**Directions for this task**
Copy verbatim the span of lines beginning at the line that contains "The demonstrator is" and ending with the final line of the data. Exclude pictures from the copy.

**Dataset section**
= = = =

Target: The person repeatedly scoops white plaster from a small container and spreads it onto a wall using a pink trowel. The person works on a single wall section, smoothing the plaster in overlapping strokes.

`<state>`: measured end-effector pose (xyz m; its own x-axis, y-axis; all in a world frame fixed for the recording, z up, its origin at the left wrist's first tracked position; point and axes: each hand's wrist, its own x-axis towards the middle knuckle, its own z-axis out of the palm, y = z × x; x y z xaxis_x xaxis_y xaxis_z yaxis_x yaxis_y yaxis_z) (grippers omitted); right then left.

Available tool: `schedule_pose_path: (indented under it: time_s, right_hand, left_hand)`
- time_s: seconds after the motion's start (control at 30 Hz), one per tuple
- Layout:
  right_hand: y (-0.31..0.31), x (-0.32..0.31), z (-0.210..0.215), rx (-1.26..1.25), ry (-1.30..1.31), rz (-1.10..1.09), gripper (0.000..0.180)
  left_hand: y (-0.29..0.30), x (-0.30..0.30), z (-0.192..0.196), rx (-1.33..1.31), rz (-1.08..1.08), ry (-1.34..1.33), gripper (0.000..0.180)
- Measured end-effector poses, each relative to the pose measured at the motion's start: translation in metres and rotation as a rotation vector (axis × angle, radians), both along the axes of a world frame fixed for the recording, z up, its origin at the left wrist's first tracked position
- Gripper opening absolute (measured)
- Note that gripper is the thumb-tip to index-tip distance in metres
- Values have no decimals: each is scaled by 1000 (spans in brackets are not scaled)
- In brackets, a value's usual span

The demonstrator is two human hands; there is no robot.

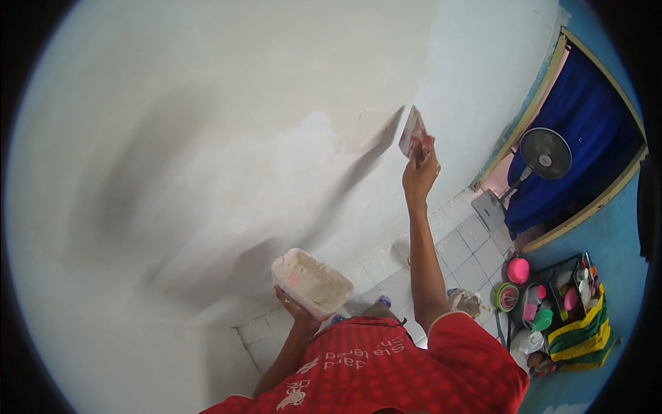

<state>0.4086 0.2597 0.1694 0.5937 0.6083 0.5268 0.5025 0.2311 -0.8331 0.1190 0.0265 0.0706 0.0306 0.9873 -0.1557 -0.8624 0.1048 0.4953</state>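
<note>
Scraper (412, 132) is gripped in the right hand (422, 178), at right of centre in the frame, and is held close to a patchy pale wall (262, 83); whether contact is made cannot be told from this angle. At lower centre, a tub (317, 281) is grasped in the left hand (296, 310), which is wrapped about its lower left side, with the open top turned toward the camera and the inside coated in pale smears. How much paste is left in it cannot be judged. The wall could be scored, it is judged, if the scraper were tipped onto a corner or pressed too hard, and ridges could be left if the pressure were uneven. The tub, supported from one side only, could be tilted or dropped should the left hand's hold be loosened during a long reach, and the tiled floor (472, 231) below could then be spattered. A slip underfoot might be caused by any such spill. At far right, a fan (545, 153) is seen in front of a blue curtain (600, 90); fresh paste might be dried too quickly if air were blown across it. Bowls (518, 270) and a striped bag (583, 338), gathered at lower right, could be dirtied by stray drips if work were carried that way.
</note>
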Motion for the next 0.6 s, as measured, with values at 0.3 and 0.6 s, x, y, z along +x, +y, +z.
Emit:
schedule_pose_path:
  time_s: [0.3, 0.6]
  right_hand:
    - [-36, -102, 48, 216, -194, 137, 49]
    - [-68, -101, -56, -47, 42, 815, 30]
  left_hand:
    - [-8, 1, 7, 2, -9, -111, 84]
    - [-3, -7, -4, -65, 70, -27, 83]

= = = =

**Completed exercise**
The demonstrator is two human hands; there is no robot.


<state>0.4086 0.2597 0.1694 0.5937 0.6083 0.5268 0.5025 0.2311 -0.8331 0.1190 0.0265 0.0706 0.0306 0.9873 -0.1557 -0.8624 0.1048 0.4953</state>
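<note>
Scraper (412, 132) is gripped in the right hand (422, 178), at right of centre in the frame, and is held close to a patchy pale wall (262, 83); whether contact is made cannot be told from this angle. At lower centre, a tub (317, 281) is grasped in the left hand (296, 310), which is wrapped about its lower left side, with the open top turned toward the camera and the inside coated in pale smears. How much paste is left in it cannot be judged. The wall could be scored, it is judged, if the scraper were tipped onto a corner or pressed too hard, and ridges could be left if the pressure were uneven. The tub, supported from one side only, could be tilted or dropped should the left hand's hold be loosened during a long reach, and the tiled floor (472, 231) below could then be spattered. A slip underfoot might be caused by any such spill. At far right, a fan (545, 153) is seen in front of a blue curtain (600, 90); fresh paste might be dried too quickly if air were blown across it. Bowls (518, 270) and a striped bag (583, 338), gathered at lower right, could be dirtied by stray drips if work were carried that way.
</note>
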Motion for the next 0.6 s, as measured, with values at 0.3 and 0.6 s, x, y, z along +x, +y, +z.
Emit:
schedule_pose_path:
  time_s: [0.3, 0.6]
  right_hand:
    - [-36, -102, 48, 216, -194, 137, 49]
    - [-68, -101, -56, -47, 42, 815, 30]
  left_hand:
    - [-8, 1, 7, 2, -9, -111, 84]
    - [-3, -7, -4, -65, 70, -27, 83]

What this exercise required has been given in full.